Liputan6.com, Jakarta Berdiri di depan Masjid Agung Al-Serkal yang megah dan luas, kita akan merasa tidak sedang berada di negara dengan komunitas muslim yang jumlahnya minoritas. Masjid yang bertempat di kawasan Boeng Kak di pusat Kota Phnom Penh, ibu kota Kamboja ini, seolah membawa kita ke negara Turki karena arsitekturnya yang bergaya khas Turki Usmani.
Masjid terbesar di Kamboja ini memang didirikan atas donasi seorang pebisnis sukses dari Uni Emirat Arab yang bernama Eisa bin Nasser bin Abdullatif Asserkal. Pembangunan masjid tersebut menghabiskan dana sebesar 2,9 juta dolar Amerika. Sebanyak 2,5 juta dolar dikucurkan oleh Eisa bin Nasser bin Abdullatif Asserkal. Sisanya sebanyak 400 ribu dolar merupakan sumbangan dari pemerintah Kamboja sebagai bentuk kepedulian mereka kepada komunitas muslim di negara tersebut.
Advertisement
Pembangunan masjid memerlukan waktu selama 18 bulan dengan melibatkan tim ahli dari Uni Emirat Arab. Mereka secara khusus didatangkan dari UEA dan ikut menangani proses pembangunan masjid secara langsung. Gaya arsitektur Masjid Agung Al-Serkal didominasi warna putih dengan kubah besar di tengah diapit oleh dua menara di kedua sisinya. Masjid ini juga dilengkapi dengan kamar mandi, tempat wudu, dan halaman yang asri dan luas. Tidak jauh dari kompleks masjid, terdapat kios-kios yang menjajakan makanan halal.
Resmi Berdiri 2015
Masjid Agung Al-Serkal diresmikan oleh Perdana Menteri Kamboja Hun Sen pada 27 Maret 2015. Upacara peresmiannya dilakukan dengan sangat meriah dan semarak. Tidak kurang dari seribu jemaah memadati areal masjid.
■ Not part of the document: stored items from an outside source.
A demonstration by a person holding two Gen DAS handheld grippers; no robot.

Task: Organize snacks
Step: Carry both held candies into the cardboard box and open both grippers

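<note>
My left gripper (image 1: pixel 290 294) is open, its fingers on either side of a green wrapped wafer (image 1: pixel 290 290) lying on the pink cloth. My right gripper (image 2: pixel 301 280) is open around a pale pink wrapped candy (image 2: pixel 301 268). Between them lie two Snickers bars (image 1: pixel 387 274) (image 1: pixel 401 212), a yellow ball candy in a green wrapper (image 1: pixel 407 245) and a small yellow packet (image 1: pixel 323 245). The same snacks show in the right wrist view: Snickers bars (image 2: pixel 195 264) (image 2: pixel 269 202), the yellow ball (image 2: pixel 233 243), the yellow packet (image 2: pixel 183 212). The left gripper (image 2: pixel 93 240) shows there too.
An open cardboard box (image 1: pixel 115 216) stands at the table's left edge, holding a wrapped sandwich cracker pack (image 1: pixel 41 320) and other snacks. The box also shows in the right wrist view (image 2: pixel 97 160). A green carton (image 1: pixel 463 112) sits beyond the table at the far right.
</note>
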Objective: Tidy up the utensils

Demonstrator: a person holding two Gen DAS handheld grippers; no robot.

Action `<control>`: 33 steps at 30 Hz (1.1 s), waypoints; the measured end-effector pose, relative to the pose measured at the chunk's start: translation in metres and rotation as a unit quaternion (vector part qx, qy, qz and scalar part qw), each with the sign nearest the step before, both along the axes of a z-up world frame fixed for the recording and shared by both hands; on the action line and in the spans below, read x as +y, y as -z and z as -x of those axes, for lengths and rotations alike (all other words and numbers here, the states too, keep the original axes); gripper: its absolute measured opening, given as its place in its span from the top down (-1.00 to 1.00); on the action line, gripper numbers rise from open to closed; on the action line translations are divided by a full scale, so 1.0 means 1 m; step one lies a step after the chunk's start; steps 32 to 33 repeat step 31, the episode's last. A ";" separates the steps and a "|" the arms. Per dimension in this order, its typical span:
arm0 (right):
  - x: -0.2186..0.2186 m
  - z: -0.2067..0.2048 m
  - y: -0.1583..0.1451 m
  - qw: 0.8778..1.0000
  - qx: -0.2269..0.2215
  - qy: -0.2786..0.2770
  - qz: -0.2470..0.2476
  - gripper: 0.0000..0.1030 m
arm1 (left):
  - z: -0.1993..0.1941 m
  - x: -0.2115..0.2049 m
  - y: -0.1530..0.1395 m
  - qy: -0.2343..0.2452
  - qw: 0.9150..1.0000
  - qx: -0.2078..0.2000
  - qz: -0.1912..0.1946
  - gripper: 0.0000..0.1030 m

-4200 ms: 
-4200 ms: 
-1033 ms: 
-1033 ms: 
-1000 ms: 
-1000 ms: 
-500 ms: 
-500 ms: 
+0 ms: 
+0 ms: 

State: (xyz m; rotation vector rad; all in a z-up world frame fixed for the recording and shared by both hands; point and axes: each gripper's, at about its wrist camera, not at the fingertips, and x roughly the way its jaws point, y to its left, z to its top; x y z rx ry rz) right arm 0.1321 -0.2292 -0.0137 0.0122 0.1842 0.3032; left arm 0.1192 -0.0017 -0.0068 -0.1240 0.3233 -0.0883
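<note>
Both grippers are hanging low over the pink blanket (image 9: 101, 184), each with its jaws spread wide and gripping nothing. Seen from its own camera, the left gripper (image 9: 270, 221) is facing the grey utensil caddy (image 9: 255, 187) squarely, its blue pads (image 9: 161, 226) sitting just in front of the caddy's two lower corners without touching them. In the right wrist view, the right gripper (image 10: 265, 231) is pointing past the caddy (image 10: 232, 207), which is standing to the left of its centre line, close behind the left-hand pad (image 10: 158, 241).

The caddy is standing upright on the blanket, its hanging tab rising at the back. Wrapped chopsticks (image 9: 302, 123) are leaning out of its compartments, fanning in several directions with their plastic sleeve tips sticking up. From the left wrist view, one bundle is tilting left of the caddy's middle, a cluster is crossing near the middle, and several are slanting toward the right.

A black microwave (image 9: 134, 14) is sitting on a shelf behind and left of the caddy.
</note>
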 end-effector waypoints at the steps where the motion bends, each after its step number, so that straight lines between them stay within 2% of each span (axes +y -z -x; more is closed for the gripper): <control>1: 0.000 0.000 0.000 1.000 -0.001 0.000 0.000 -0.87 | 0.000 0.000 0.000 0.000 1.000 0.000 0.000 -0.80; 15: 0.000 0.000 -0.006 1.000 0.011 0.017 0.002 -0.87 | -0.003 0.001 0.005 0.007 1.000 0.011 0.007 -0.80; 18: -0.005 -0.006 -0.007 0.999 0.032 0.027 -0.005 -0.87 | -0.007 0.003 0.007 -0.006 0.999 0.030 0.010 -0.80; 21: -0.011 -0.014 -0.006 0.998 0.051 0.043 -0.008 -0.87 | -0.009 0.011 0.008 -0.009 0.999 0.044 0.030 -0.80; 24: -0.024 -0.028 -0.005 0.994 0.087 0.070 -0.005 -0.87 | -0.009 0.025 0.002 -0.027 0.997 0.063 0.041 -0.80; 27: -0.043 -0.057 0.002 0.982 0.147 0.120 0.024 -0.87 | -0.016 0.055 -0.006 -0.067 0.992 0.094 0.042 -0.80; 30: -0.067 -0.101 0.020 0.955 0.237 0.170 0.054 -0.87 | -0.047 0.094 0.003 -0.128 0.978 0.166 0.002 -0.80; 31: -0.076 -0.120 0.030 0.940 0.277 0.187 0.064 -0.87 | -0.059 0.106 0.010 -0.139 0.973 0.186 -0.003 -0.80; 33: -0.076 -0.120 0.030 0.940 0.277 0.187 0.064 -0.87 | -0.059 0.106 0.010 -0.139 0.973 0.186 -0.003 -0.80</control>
Saat mengunjungi Masjid Agung Al-Serkal beberapa waktu yang lalu, tim Liputan6.com berkesempatan melakukan salat Asar berjemaah di sana. Berbeda dengan di Indonesia, suara azan yang menandakan masuknya waktu salat tidak dilantunkan dengan speaker yang kencang dan terdengar ke seluruh penjuru. Suara azan di Masjid Agung Al-Serkel hanya dilantunkan dengan speaker yang hanya terdengar di dalam ruangan masjid.
Advertisement
Islam dan Toleransi
Ruangan masjid yang luas hanya diisi oleh beberapa anggota jemaah yang bisa dihitung dengan jari. Di ruangan jemaah wanita pun, hanya terlihat empat orang wanita yang melaksanakan salat dengan memakai mukena seperti mukena yang biasa kita kenakan di Indonesia. Kami juga sempat bertemu dan berkenalan dengan seorang gadis muslim Kamboja bernama Faziyya Zakaria. Keterbatasan bahasa tidak menghalangi kami untuk berkomunikasi.
Faziyya merupakan warga asli Kamboja yang berasal dari etnis muslim Champa. Ia mengaku hampir semua keluarganya menganut agama Islam dan ia sendiri telah muslim sejak lahir. Ia memutuskan berjilbab sejak remaja dan sempat mendapat beasiswa untuk belajar mengenai kepariwisataan di Turki selama 1 tahun. Kini ia berprofesi sebagai fotografer dan guide bagi pelancong muslim yang mengunjungi negaranya.
Islam memang lambat laun mulai menggeliat di negara yang pernah mengalami trauma akibat pembantaian massal tersebut. Hampir separuh penduduk Kamboja termasuk etnis Champa yang beragama muslim menjadi korban pembantaian selama berkuasanya rezim Pol Pot yang biadab dan keji.
Saat ini meskipun menjadi penduduk minoritas, umat muslim di Kamboja tidak segan menampakkan keislamannya. Menurut Faziyya, ia sendiri merasa bebas menjalankan ibadah dan mengenakan jilbab tanpa ada intimidasi dari pemerintah atau dari siapa pun. Toleransi benar-benar dijalankan di negara tersebut. Keberadaan Masjid Agung Al-Serkal yang megah di pusat kota Phnom Penh telah menjadi salah satu daya tarik bagi wisatawan. Selain itu juga menambah ghirah bagi umat muslim di Kamboja.